**Task item**
Copy the listing below in full and skip every picture.

=== Begin Enclosure ===

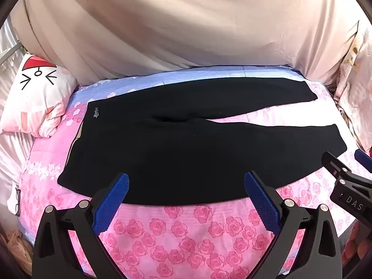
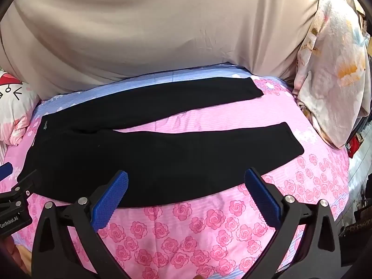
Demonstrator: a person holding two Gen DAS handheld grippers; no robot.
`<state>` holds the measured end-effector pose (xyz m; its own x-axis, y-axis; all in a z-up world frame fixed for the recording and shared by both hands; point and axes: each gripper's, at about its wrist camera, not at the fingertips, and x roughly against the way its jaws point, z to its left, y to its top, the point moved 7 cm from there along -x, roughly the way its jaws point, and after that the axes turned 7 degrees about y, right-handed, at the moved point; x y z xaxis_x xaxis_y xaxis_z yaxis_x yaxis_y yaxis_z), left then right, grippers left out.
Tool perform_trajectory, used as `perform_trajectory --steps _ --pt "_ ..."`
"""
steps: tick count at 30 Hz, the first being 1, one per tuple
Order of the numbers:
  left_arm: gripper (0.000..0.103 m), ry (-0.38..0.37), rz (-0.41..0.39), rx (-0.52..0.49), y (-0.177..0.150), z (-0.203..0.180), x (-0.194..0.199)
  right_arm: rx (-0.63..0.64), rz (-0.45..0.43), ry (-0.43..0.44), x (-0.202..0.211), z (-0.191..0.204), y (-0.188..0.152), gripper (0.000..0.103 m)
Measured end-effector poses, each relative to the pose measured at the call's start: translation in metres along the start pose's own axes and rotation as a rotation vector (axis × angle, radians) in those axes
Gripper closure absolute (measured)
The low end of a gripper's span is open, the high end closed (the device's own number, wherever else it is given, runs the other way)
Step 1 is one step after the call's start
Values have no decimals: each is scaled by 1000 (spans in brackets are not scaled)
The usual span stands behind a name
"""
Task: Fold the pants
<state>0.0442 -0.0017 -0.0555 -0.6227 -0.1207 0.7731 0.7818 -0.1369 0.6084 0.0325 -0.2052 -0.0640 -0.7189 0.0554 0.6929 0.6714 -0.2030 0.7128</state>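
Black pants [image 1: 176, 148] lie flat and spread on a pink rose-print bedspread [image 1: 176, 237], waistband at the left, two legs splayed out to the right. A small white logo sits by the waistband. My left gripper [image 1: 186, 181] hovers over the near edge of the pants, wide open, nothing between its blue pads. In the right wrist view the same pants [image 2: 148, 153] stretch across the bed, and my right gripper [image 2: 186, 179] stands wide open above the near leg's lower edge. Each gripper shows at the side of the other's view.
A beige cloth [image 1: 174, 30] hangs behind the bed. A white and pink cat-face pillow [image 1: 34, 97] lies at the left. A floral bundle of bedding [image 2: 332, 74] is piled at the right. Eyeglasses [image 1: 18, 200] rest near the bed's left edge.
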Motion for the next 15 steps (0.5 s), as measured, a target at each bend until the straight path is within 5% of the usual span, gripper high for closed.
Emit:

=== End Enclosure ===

**Task result**
Demonstrator: a person holding two Gen DAS handheld grippers; no robot.
`<state>` holds the measured end-effector pose (xyz m; its own x-axis, y-axis; all in a z-up world frame fixed for the recording and shared by both hands; point and axes: each gripper's, at about its wrist camera, not at the fingertips, and x roughly against the way its jaws point, z to its left, y to its top, the point moved 7 cm from there along -x, roughly the way its jaws point, and after that the axes turned 7 degrees about y, right-handed, at the moved point; x y z xaxis_x xaxis_y xaxis_z yaxis_x yaxis_y yaxis_z), left then right, grippers left out.
Tool perform_trajectory, used as `perform_trajectory --steps _ --pt "_ ..."`
"""
steps: tick count at 30 Hz, the first being 1, one per tuple
Order of the numbers:
  left_arm: gripper (0.000..0.103 m), ry (-0.38..0.37), rz (-0.41..0.39), rx (-0.52..0.49), y (-0.177..0.150), z (-0.203..0.180), x (-0.194..0.199)
  right_arm: rx (-0.63..0.64), rz (-0.45..0.43), ry (-0.43..0.44), x (-0.202..0.211), z (-0.191..0.204), y (-0.188..0.152), gripper (0.000..0.103 m)
Measured end-effector poses, each relative to the pose measured at the call's start: translation in metres along the start pose's own axes and rotation as a rotation vector (axis × angle, radians) in those axes
Gripper closure absolute (measured)
The low end of a gripper's span is open, the high end closed (the device's own number, wherever else it is given, runs the other way)
Step 1 is one step after the call's start
Values have no decimals: each is scaled by 1000 (spans in brackets are not scaled)
The usual span stands behind a name
"""
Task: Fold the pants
<state>0.0442 -0.0017 -0.0555 -0.6227 -0.1207 0.7731 0.7818 -0.1369 0.6084 0.0325 -0.2052 -0.0640 -0.7189 0.0554 0.6929 0.6714 -0.2030 0.7128</state>
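Black pants [image 1: 176, 148] lie flat and spread on a pink rose-print bedspread [image 1: 176, 237], waistband at the left, two legs splayed out to the right. A small white logo sits by the waistband. My left gripper [image 1: 186, 181] hovers over the near edge of the pants, wide open, nothing between its blue pads. In the right wrist view the same pants [image 2: 148, 153] stretch across the bed, and my right gripper [image 2: 186, 179] stands wide open above the near leg's lower edge. Each gripper shows at the side of the other's view.
A beige cloth [image 1: 174, 30] hangs behind the bed. A white and pink cat-face pillow [image 1: 34, 97] lies at the left. A floral bundle of bedding [image 2: 332, 74] is piled at the right. Eyeglasses [image 1: 18, 200] rest near the bed's left edge.
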Motion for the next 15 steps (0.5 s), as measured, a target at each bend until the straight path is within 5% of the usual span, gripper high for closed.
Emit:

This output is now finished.